Sharing a credit card carries risk

Sharing a credit card carries risk
Sharing a credit card carries risk

The new CARD Act that passed back in February makes it tougher for college students to get credit cards which, in general, is a good thing. The drawback is that young adults may have a tougher time establishing credit in order to do things like get a car loan or rent an apartment once they're out on their own. This is one of many situations where a well-meaning person might consider adding a family member onto one of their credit card accounts, but doing so can be risky, as this article points out.

"There's always risk when someone else is involved, simply because the other party could twist off and go on a spending spree," says Gail Cunningham, vice president of public relations at the National Foundation of Credit Counseling. That said, Cunningham told WalletPop, there are situations where a shared-card arrangement might help a consumer.

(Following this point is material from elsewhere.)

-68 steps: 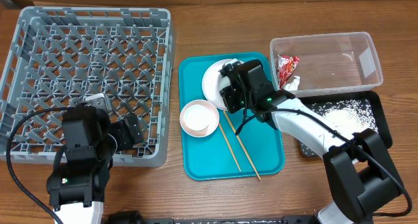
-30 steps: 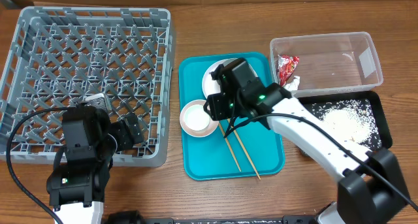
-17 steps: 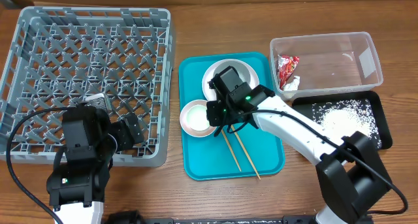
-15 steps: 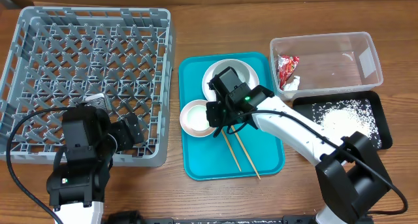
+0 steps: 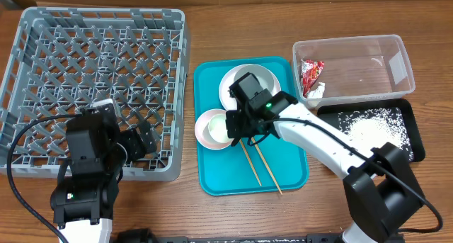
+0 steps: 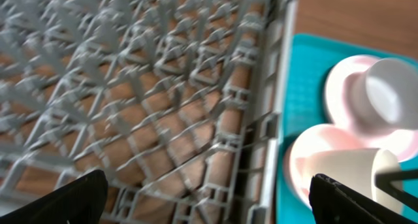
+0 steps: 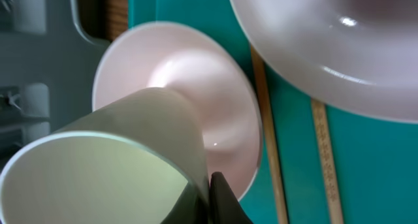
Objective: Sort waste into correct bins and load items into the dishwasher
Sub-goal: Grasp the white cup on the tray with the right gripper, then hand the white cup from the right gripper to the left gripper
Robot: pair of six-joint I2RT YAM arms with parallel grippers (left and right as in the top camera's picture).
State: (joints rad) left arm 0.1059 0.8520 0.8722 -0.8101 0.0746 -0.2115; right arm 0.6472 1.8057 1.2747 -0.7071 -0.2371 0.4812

There are two types of shared cards: joint accounts, and accounts that have a primary user with an added authorized user. Of the two, the latter is riskier for the primary cardholder because the authorized user has full freedom to run up the bills but no legal obligation to pay for any of them.

Although some card issuers will let you set spending limits for the authorized user, it still might not be a good idea to extend this courtesy to a profligate spender. If you're a parent adding an adult child as an authorized user to help them build their credit, both of you should check with the credit bureaus to make sure that their authorized-user status is documented, Cunningham says.